NOW, THEREFORE, Upon mutual consultation, the Parties hereby agree as follows:
1. Exclusive Consulting and Service; Sole and Exclusive Rights and Interests
1.1 During the term of this Agreement, Party A agrees to provide Party B with relevant technical consulting and services (see details in Exhibit 1 attached hereto) as Party B’s exclusive consulting and services provider subject to the terms and conditions hereof.
1.2 During the term of this Agreement, Party B agrees to hereby irrevocably appoint and designate Party A as its exclusive technical consulting and services provider and agrees to accept the technical consulting and services provided by Party A. Party B further agrees that during the term hereof, it will not accept from any third party, directly or indirectly, any other technical consulting and services the same as or similar to those provided hereunder, nor will Party B enter into any similar service agreement with any third party, unless otherwise agreed by Party A in writing in advance.

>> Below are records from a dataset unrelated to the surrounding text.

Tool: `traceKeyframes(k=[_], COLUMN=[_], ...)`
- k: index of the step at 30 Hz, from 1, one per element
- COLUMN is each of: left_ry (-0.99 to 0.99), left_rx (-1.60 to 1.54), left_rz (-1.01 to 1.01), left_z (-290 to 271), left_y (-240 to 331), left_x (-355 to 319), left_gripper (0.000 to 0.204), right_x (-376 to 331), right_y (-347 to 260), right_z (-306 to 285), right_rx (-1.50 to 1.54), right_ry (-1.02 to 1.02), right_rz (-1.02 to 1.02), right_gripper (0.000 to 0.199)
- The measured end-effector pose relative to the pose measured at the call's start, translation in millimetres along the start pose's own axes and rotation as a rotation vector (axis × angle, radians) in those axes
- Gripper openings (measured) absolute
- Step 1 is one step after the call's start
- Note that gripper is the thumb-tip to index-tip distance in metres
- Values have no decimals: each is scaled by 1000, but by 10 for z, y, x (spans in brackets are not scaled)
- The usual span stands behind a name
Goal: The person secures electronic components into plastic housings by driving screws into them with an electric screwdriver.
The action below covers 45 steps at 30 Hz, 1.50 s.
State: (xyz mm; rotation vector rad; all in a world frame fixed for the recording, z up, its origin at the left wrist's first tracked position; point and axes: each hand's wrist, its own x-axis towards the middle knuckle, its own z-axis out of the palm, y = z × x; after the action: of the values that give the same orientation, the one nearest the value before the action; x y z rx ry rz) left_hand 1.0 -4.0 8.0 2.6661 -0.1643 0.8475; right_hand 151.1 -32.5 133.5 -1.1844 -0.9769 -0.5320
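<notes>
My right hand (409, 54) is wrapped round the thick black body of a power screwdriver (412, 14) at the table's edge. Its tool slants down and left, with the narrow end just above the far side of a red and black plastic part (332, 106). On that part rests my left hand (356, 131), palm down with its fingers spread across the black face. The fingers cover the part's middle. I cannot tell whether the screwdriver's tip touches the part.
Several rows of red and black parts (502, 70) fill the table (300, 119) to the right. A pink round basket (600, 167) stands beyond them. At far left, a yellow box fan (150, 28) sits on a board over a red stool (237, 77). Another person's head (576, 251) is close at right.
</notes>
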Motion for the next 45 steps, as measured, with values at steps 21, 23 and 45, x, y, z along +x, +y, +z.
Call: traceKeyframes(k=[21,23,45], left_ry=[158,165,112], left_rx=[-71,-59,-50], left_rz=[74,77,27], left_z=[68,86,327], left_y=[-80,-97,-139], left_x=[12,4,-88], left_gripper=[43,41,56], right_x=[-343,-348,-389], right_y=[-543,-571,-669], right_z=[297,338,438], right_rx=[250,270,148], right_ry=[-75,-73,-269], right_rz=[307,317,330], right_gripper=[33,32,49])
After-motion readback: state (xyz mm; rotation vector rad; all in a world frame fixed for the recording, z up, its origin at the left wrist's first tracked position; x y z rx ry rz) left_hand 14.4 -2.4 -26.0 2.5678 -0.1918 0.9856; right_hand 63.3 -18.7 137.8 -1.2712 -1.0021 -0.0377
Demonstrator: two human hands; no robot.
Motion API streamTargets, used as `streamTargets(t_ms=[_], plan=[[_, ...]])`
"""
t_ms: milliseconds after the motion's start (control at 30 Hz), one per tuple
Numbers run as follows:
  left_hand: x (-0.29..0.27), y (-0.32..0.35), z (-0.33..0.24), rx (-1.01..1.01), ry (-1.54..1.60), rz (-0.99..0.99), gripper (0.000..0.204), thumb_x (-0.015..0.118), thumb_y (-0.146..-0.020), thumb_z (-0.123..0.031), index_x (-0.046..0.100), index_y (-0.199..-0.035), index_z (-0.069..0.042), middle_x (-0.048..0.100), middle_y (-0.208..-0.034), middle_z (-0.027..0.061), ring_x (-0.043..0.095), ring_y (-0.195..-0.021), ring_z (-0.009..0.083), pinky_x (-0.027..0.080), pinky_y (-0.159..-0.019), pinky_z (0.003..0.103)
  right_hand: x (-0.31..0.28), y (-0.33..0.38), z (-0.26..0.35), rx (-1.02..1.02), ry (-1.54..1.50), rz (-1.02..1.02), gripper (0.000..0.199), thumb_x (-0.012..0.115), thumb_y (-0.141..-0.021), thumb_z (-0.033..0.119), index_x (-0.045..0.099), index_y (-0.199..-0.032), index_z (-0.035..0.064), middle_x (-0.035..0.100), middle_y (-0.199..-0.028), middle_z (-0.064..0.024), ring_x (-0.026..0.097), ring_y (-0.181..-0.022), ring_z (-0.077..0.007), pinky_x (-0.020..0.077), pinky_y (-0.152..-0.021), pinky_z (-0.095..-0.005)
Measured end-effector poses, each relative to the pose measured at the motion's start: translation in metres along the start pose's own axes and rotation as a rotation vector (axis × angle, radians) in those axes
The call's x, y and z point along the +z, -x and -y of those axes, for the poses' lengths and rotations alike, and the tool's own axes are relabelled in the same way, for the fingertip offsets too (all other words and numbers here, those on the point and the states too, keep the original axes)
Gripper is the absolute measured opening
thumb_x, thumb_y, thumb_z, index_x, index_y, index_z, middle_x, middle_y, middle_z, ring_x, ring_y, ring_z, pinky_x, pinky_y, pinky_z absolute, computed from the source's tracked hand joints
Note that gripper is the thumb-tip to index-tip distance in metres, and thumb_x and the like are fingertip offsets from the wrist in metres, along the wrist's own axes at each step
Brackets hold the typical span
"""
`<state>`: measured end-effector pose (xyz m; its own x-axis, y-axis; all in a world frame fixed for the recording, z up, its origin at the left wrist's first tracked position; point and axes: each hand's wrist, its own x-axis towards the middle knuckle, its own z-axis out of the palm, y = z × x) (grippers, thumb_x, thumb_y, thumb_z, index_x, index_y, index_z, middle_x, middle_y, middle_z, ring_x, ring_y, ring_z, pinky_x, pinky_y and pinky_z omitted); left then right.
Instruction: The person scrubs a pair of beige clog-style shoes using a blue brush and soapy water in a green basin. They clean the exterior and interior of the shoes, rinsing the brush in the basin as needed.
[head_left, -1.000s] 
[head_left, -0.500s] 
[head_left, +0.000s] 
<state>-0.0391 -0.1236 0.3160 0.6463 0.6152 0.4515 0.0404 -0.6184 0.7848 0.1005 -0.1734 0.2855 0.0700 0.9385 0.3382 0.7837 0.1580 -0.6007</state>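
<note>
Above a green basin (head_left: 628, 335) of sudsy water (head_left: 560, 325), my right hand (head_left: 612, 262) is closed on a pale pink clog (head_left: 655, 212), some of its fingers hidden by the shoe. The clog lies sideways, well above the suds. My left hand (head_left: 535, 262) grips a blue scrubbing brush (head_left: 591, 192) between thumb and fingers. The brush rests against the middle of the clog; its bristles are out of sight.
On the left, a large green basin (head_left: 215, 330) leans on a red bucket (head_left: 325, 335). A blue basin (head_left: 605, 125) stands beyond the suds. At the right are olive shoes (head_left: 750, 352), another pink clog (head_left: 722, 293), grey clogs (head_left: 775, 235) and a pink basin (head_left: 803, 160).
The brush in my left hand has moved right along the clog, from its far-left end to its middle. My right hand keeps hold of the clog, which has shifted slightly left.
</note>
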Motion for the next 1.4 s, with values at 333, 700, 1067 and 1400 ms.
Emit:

1.3 Party A shall enjoy sole and exclusive rights and interests in any and all rights, ownership, interests and intellectual property rights arising from the performance of this Agreement, including but not limited to copyrights, patent rights, technical know-how, trade secrets, etc., whether developed by Party A or Party B based on Party A’s intellectual property rights. Unless otherwise expressly provided herein, Party B shall have no rights to each of the foregoing.
1.4 Party A has the right to designate and appoint, at its sole discretion, any of its Affiliates to provide any service set forth herein without obtaining any form of consents or confirmations from Party B. The “Affiliates” referred to in this paragraph shall include, without limitation, __________________________________________________________.
2. Calculation and Payment of the Consulting and Service Fee
2.1 The Parties agree that the consulting and service fees (hereinafter referred to as the “Service Fees”) hereunder shall be determined based upon the services rendered by Party A as entrusted, and Party A may, at its sole reasonable discretion, decide the amount and payment method of the Service Fees payable by Party B. The calculation and payment method of the Service Fees are set out in Exhibit 2 attached hereto.
2.2 If at any time throughout the existence of this Agreement, Party A decides, at its own reasonable judgment, to adjust the calculation and payment method of the Service Fees for any reason whatsoever, it has the right to notify Party B of such adjustment with a five (5) days’ prior written notice without any need to obtain Party B’s consent.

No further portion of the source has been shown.